Me and Oikawa have known each other since we were children. Our mothers were close, which in turn, made us spend a lot of time together and we did develop a really good friendship over those years before high school, maybe as close as our mothers were.

Oikawa started to get a lot of attention once he hit this high school years. He was attractive and charismatic, not to mention athletic, it made him very popular among his peers. He was the complete opposite of me. I was quiet and even running for the bus made tired me out. I didn't find myself particularly attractive but I wasn't devastating looking either. I was just average. I would look in the mirror some mornings and see nothing outstanding or interesting, just someone incredibly plain. In my opinion, I was not the good kind of average person, but the type of average person that was completely and utterly boring to look at.

Despite this, Oikawa stayed with me. Looking back on it, I find it rather pathetic how much I relied on a boy that would later treat me like I didn't exist. Even relying on a boy to start with sounds pathetic to me now. Although it was comforting to have someone by my side, keeping me company even though I could barely hold conversation with anyone but him as he was never that hard to talk to.

Oikawa was the only friend I had for a long time. We had known each other too long to be bored of one another now. It wasn't a problem that I didn't have friends, though. I had many acquaintances, I just didn't care about going out my way to make plans to hang out with people, it always caused me far too much stress.
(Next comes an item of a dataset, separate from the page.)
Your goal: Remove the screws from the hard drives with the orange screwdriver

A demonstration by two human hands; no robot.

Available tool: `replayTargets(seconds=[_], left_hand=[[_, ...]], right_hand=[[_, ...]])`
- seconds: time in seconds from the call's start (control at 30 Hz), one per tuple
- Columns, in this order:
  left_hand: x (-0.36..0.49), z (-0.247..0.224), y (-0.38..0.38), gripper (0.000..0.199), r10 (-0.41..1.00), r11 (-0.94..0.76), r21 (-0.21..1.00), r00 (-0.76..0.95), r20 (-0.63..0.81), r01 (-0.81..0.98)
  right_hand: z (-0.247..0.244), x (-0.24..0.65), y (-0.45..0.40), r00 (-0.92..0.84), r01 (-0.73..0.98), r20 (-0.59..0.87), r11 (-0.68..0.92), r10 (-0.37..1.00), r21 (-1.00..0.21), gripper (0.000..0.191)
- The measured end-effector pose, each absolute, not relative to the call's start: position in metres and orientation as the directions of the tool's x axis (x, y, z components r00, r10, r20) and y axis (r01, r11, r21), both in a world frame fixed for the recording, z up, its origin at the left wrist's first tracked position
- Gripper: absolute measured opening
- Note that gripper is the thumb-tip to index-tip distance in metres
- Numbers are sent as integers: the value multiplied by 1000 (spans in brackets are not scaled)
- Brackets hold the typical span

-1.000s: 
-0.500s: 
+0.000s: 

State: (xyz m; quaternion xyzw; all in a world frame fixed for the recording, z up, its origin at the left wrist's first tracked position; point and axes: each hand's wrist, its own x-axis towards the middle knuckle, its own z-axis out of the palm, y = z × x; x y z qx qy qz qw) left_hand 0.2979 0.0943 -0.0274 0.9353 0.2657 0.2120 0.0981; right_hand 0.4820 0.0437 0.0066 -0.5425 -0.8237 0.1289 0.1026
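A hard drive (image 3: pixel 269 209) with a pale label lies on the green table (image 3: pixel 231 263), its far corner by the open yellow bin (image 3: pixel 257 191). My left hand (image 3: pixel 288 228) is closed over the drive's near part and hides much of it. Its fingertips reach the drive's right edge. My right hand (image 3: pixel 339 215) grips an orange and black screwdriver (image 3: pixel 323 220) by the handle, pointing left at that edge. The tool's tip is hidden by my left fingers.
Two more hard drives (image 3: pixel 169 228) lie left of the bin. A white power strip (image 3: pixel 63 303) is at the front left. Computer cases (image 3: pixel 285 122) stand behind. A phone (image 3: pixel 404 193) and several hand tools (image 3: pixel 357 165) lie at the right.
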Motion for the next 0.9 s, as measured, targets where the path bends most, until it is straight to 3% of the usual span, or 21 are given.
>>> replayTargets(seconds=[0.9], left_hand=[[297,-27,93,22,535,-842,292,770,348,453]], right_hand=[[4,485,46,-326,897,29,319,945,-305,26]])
Until third year, when I sat next to the new girl. Her name was Hana. She had dark hair with blonde streaks and black painted nails. She was tall and talkative and for whatever reason, she really liked me.
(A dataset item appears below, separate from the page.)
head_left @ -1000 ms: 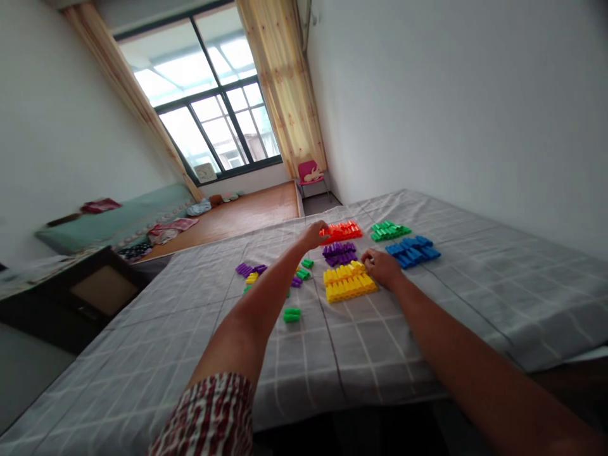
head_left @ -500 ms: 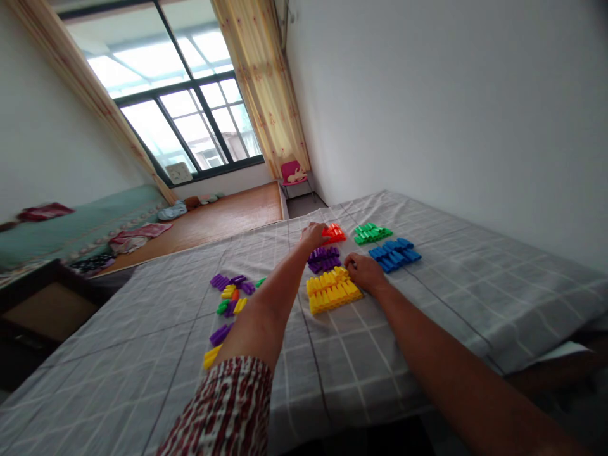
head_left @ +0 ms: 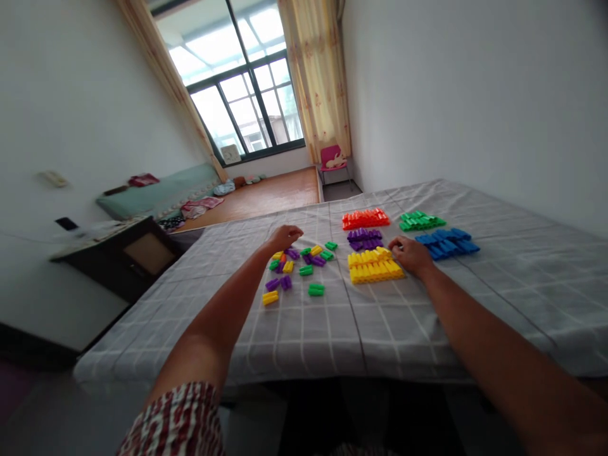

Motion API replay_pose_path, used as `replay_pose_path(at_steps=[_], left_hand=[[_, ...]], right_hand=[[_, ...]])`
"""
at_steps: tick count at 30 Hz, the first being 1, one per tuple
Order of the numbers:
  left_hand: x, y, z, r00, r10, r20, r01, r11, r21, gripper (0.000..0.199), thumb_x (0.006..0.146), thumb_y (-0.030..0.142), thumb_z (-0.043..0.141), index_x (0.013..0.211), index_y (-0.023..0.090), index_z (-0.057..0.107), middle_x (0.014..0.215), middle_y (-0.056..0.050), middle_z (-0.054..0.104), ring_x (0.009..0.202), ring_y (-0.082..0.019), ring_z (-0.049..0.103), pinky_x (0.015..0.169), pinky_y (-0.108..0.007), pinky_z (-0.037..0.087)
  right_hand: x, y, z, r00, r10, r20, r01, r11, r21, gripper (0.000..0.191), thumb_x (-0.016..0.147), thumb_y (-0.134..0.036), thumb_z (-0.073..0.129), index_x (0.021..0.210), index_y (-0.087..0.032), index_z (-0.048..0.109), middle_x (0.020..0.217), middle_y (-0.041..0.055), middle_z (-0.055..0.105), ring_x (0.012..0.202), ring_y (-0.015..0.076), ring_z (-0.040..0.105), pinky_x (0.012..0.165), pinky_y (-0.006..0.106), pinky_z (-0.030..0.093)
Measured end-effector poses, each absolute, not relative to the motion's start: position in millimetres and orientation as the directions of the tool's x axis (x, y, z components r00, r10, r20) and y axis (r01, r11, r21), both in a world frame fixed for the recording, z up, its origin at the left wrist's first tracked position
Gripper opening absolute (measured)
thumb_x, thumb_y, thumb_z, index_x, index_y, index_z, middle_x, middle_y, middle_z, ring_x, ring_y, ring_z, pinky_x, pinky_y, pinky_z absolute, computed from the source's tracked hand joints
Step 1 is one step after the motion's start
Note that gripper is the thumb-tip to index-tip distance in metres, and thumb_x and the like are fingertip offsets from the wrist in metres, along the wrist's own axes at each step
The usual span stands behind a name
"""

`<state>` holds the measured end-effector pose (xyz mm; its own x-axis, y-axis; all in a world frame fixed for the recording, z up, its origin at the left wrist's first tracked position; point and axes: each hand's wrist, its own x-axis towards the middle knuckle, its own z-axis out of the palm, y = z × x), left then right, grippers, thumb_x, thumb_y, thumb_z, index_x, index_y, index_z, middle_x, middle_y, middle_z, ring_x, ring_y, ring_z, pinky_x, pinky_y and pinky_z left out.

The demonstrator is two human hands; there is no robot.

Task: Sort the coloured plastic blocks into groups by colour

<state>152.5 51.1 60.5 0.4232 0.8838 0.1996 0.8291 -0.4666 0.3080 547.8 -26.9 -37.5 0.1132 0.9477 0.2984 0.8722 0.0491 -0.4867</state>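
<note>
My left hand (head_left: 285, 237) hovers at the far side of a loose scatter of small plastic pieces shaped like clothes pegs. Its fingers reach to the right, a little bent, and nothing shows in them. Among the scatter lie a green piece (head_left: 316, 289), a yellow piece (head_left: 270, 297) and a purple piece (head_left: 285, 282). My right hand (head_left: 411, 254) is closed at the right end of the yellow row (head_left: 376, 272); whatever its fingertips pinch is hidden. Beyond are a purple row (head_left: 365, 239) and a red-orange row (head_left: 365, 219). A blue row (head_left: 447, 244) lies right of this hand.
A green row (head_left: 422, 220) lies at the back right. Grey checked cloth (head_left: 199, 310) covers the surface, which meets a white wall on the right. A dark cabinet (head_left: 128, 259) stands to the left, and a pink chair (head_left: 331, 156) is by the window.
My left hand has left the red-orange row and moved left to the loose pieces. My right hand stays by the yellow row. The view has swung left, showing more of the scatter.
</note>
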Motion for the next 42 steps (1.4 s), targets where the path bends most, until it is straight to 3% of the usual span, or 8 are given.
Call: replay_pose_path(at_steps=[5,11,16,20,28,32,38,42], left_hand=[[110.6,9.8,39.9,0.495,0.867,0.058,0.822,-0.489,0.293,0.032,0.078,0.023,0.051,0.1,0.02,0.073,0.094,-0.001,0.074,0.084,-0.015,0.066,0.08,-0.024,0.05],[91.9,-2.0,37.3,0.266,0.949,0.172,0.935,-0.297,0.194,0.034,0.079,0.019,0.048,0.1,0.025,0.075,0.104,-0.002,0.073,0.097,-0.018,0.064,0.09,-0.027,0.047],[91.5,2.1,30.5,0.171,0.984,0.056,0.964,-0.179,0.195,0.031,0.082,0.034,0.053,0.105,0.026,0.072,0.104,-0.004,0.073,0.094,-0.02,0.065,0.084,-0.027,0.049],[108.1,3.4,23.2,0.019,0.999,0.037,0.994,-0.023,0.108,0.046,0.075,0.052,0.06,0.113,0.026,0.068,0.104,-0.008,0.072,0.094,-0.025,0.066,0.079,-0.032,0.05],[121.9,6.8,29.3,0.083,0.994,0.074,0.99,-0.091,0.109,0.035,0.071,0.032,0.067,0.106,0.026,0.069,0.096,-0.003,0.072,0.088,-0.018,0.065,0.075,-0.024,0.048],[130.7,15.4,37.9,0.11,0.984,0.141,0.956,-0.144,0.255,0.036,0.075,0.023,0.061,0.111,0.027,0.067,0.095,0.0,0.071,0.084,-0.014,0.064,0.074,-0.022,0.049],[183.7,40.9,41.0,0.107,0.992,0.068,0.678,-0.123,0.725,0.038,0.08,0.019,0.055,0.118,0.02,0.061,0.094,-0.004,0.07,0.075,-0.011,0.065,0.069,-0.025,0.054],[221.7,63.8,34.8,0.118,0.991,0.068,0.523,-0.12,0.844,0.036,0.075,0.022,0.067,0.11,0.014,0.062,0.095,-0.007,0.07,0.081,-0.014,0.067,0.074,-0.028,0.056]], right_hand=[[551.6,-29.7,-37.9,0.106,0.946,0.306,0.865,0.064,-0.497,0.023,0.08,-0.025,0.048,0.087,-0.021,0.07,0.086,0.0041,0.071,0.077,0.0174,0.063,0.065,0.026,0.039],[553.9,-31.1,-39.2,0.148,0.938,0.314,0.838,0.05,-0.544,0.023,0.078,-0.024,0.048,0.086,-0.019,0.07,0.084,0.0053,0.071,0.07,0.0162,0.06,0.062,0.026,0.039],[555.5,-27.8,-42.2,0.136,0.926,0.351,0.822,0.093,-0.561,0.023,0.076,-0.025,0.048,0.084,-0.019,0.07,0.081,0.005,0.07,0.064,0.0155,0.058,0.059,0.026,0.039],[555.2,-28.0,-41.5,0.151,0.929,0.338,0.819,0.074,-0.569,0.023,0.077,-0.025,0.049,0.084,-0.019,0.07,0.081,0.0047,0.071,0.067,0.0158,0.06,0.06,0.026,0.04],[553.2,-31.4,-37.0,0.133,0.931,0.339,0.83,0.082,-0.551,0.024,0.078,-0.023,0.048,0.086,-0.018,0.071,0.082,0.0048,0.071,0.07,0.0155,0.061,0.064,0.025,0.04],[552.0,-29.6,-39.3,0.125,0.934,0.334,0.839,0.08,-0.538,0.024,0.079,-0.022,0.048,0.087,-0.019,0.07,0.085,0.0046,0.071,0.075,0.016,0.062,0.068,0.025,0.041],[550.0,-28.8,-39.8,0.104,0.939,0.328,0.843,0.093,-0.53,0.022,0.08,-0.02,0.049,0.087,-0.02,0.069,0.087,0.003,0.072,0.077,0.0156,0.063,0.068,0.024,0.041],[547.4,-30.8,-35.9,0.098,0.941,0.323,0.837,0.097,-0.538,0.021,0.08,-0.019,0.049,0.086,-0.02,0.068,0.086,0.0021,0.071,0.076,0.015,0.062,0.067,0.024,0.04]])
For once in my sad life, I had someone how was genuinely interested in me, besides Oikawa of course but I had never had a girl friend before, it felt different than my friendship with Oikawa. Hana was a boost in my confidence, just by watching her interact with the word helped me learn how to talk like an actual person and she had a bad habit of pushing me out my comfort zone. One time she even convinced me to dye coloured streaks in my hair and she always helped me pick out new clothes, that actually suited me for once. Without realising, I had adapted a lot of Hana's quirks and ways of speaking. I hadn't even noticed I managed to develop a sharp tongue until Oikawa pointed out. He said he was proud of me for "moving up in the world", in his own words. I felt the heat go to my cheeks when he said that.

Hana had made me a somewhat interesting person just by being my friend. I barely noticed a change until Oikawa said something about the way I spoke to people was different. I went home that day and looked in the mirror, until my eyes caught an old picture pinned to the wall beside it. I did look different, I looked more headstrong and aware of myself. The person in the picture felt like a stranger, a shy, awkward one. I didn't miss that old self, it felt nice to change.

─── ・ 。゚☆: *.☽ .* :☆゚. ───

"Have you ever liked Oikawa?" Hana had asked one day. She was lying on her bed, staring up at the ceiling. Her face was blank and unreadable, like she really just said what first came to mind, she always did that. Unlike me, she was very upfront about her thoughts and feelings.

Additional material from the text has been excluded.